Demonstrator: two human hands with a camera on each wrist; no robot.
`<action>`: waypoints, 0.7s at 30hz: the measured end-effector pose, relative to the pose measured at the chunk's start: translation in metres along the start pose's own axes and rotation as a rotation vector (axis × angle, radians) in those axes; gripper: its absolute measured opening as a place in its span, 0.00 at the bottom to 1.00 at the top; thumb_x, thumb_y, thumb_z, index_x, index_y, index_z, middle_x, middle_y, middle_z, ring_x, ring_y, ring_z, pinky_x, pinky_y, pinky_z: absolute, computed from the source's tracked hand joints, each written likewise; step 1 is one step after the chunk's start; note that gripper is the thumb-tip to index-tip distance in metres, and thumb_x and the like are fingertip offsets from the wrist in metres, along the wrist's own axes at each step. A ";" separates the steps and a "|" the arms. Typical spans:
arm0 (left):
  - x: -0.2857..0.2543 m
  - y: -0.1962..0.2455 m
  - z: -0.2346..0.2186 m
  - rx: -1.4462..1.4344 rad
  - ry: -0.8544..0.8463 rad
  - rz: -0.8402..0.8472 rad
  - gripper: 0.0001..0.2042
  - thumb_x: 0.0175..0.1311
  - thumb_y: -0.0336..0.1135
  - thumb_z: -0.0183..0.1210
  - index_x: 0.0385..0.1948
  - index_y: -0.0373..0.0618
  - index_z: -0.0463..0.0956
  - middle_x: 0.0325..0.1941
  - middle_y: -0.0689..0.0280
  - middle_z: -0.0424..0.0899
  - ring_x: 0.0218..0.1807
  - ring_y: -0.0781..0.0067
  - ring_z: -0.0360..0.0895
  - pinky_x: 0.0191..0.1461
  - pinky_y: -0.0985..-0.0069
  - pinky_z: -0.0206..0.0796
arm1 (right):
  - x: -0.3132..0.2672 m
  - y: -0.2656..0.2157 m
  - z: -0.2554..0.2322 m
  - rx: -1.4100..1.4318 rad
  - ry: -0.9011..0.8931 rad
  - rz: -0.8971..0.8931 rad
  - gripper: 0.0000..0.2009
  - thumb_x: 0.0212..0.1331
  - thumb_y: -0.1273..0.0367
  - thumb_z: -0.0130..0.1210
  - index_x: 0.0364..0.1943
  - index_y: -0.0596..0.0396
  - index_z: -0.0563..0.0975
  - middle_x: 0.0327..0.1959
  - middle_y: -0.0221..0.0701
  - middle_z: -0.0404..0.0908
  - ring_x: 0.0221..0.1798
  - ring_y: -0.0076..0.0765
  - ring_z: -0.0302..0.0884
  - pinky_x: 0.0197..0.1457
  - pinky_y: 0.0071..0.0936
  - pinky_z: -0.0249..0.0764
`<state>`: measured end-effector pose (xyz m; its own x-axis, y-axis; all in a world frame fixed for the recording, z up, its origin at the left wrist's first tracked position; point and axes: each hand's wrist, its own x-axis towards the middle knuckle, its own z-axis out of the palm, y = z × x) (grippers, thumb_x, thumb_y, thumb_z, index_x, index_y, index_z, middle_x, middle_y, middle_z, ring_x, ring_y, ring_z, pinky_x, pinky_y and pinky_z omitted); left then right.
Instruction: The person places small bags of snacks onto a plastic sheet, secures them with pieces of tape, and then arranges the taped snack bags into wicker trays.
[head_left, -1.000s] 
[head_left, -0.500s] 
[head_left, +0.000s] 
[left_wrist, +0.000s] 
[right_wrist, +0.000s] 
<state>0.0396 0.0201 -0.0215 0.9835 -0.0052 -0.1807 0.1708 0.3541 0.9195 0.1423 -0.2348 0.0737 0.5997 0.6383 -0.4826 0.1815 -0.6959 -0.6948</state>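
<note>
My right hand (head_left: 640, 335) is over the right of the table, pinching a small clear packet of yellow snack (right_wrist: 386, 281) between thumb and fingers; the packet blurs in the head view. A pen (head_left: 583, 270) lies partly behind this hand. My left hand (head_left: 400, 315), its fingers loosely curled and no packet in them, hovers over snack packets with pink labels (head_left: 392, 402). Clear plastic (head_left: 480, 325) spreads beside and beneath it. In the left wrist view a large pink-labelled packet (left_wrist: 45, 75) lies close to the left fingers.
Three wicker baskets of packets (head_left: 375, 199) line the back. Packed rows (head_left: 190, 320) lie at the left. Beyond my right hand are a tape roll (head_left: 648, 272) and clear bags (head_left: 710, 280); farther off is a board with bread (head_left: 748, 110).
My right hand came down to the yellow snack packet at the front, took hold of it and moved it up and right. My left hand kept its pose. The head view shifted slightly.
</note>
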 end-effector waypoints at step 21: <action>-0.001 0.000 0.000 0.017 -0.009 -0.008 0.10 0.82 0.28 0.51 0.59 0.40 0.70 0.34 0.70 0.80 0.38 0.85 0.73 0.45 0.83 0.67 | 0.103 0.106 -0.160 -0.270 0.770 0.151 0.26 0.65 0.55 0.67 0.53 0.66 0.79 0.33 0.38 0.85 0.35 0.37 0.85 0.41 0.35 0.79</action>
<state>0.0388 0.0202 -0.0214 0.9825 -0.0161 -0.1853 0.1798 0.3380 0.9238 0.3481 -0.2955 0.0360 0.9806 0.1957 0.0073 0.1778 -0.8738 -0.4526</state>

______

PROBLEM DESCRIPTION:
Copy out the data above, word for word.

TASK SOLUTION:
Demonstrator: two human hands with a camera on each wrist; no robot.
`<action>`: waypoints, 0.7s at 30hz: the measured end-effector pose, relative to the pose measured at the chunk's start: translation in metres along the start pose's own axes and rotation as a rotation vector (axis × angle, radians) in those axes; gripper: its absolute measured opening as a place in its span, 0.00 at the bottom to 1.00 at the top; thumb_x, thumb_y, thumb_z, index_x, index_y, index_z, middle_x, middle_y, middle_z, ring_x, ring_y, ring_z, pinky_x, pinky_y, pinky_z: absolute, computed from the source's tracked hand joints, each written likewise; step 1 is one step after the chunk's start; note that gripper is the thumb-tip to index-tip distance in metres, and thumb_x and the like are fingertip offsets from the wrist in metres, along the wrist's own axes at each step. A ";" separates the steps and a "|" the arms. Typical spans:
arm0 (left):
  - x: -0.2857..0.2543 m
  - y: -0.1962..0.2455 m
  - z: -0.2346..0.2186 m
  - rx: -1.4462..1.4344 rad
  - ry: -0.8544..0.8463 rad
  - rz: -0.8402..0.8472 rad
  - gripper: 0.0001..0.2042
  - thumb_x: 0.0175..0.1311
  - thumb_y: -0.0336..0.1135
  - thumb_z: -0.0183..0.1210
  - index_x: 0.0385..0.1948
  - index_y: -0.0373..0.0618
  - index_z: -0.0463..0.0956
  - middle_x: 0.0325..0.1941
  - middle_y: -0.0689..0.0280
  - middle_z: -0.0424..0.0899
  - ring_x: 0.0218..0.1807
  - ring_y: -0.0781..0.0067
  - ring_z: -0.0360..0.0895
  - pinky_x: 0.0191..0.1461
  - pinky_y: -0.0985..-0.0069
  - pinky_z: -0.0206..0.0796
arm1 (right):
  - x: -0.3132..0.2672 m
  - y: -0.2656..0.2157 m
  - z: -0.2554..0.2322 m
  - rx: -1.4100..1.4318 rad
  - ry: -0.9011..0.8931 rad
  - rz: -0.8971..0.8931 rad
  - gripper: 0.0000..0.2009
  - thumb_x: 0.0212..0.1331
  - thumb_y: -0.1273..0.0367
  - thumb_z: -0.0130..0.1210
  - index_x: 0.0364..0.1943
  - index_y: -0.0596..0.0396
  - index_z: -0.0563..0.0975
  - middle_x: 0.0327..0.1959
  - middle_y: -0.0221..0.0701
  - middle_z: -0.0404..0.0908
  - ring_x: 0.0221..0.1798
  - ring_y: -0.0076..0.0765
  - ring_z: -0.0302..0.0884
  - pinky_x: 0.0197..0.1457
  - pinky_y: 0.0071..0.0936
  - pinky_z: -0.0249..0.0764
`<state>`: measured end-effector pose (xyz m; its own x-axis, y-axis; all in a world frame fixed for the recording, z up, its origin at the left wrist's first tracked position; point and axes: each hand's wrist, its own x-axis towards the middle knuckle, its own z-axis out of the palm, y = z × x) (grippers, thumb_x, thumb_y, thumb_z, index_x, index_y, index_z, middle_x, middle_y, middle_z, ring_x, ring_y, ring_z, pinky_x, pinky_y and pinky_z omitted); left then right.
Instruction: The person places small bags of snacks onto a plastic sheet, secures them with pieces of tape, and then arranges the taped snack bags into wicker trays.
[head_left, -1.000s] 
[head_left, -0.500s] 
[head_left, +0.000s] 
[left_wrist, +0.000s] 
[right_wrist, +0.000s] 
<state>0.0396 0.0201 -0.0215 0.9835 -0.0052 -0.1807 0.1708 0.3541 0.9195 0.1423 -0.2348 0.0737 0.5997 0.6383 -0.4826 0.1815 -0.6959 -0.6948</state>
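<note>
My right hand (head_left: 640, 335) is over the right of the table, pinching a small clear packet of yellow snack (right_wrist: 386, 281) between thumb and fingers; the packet blurs in the head view. A pen (head_left: 583, 270) lies partly behind this hand. My left hand (head_left: 400, 315), its fingers loosely curled and no packet in them, hovers over snack packets with pink labels (head_left: 392, 402). Clear plastic (head_left: 480, 325) spreads beside and beneath it. In the left wrist view a large pink-labelled packet (left_wrist: 45, 75) lies close to the left fingers.
Three wicker baskets of packets (head_left: 375, 199) line the back. Packed rows (head_left: 190, 320) lie at the left. Beyond my right hand are a tape roll (head_left: 648, 272) and clear bags (head_left: 710, 280); farther off is a board with bread (head_left: 748, 110).
My right hand came down to the yellow snack packet at the front, took hold of it and moved it up and right. My left hand kept its pose. The head view shifted slightly.
</note>
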 end-effector waypoints at step 21: <action>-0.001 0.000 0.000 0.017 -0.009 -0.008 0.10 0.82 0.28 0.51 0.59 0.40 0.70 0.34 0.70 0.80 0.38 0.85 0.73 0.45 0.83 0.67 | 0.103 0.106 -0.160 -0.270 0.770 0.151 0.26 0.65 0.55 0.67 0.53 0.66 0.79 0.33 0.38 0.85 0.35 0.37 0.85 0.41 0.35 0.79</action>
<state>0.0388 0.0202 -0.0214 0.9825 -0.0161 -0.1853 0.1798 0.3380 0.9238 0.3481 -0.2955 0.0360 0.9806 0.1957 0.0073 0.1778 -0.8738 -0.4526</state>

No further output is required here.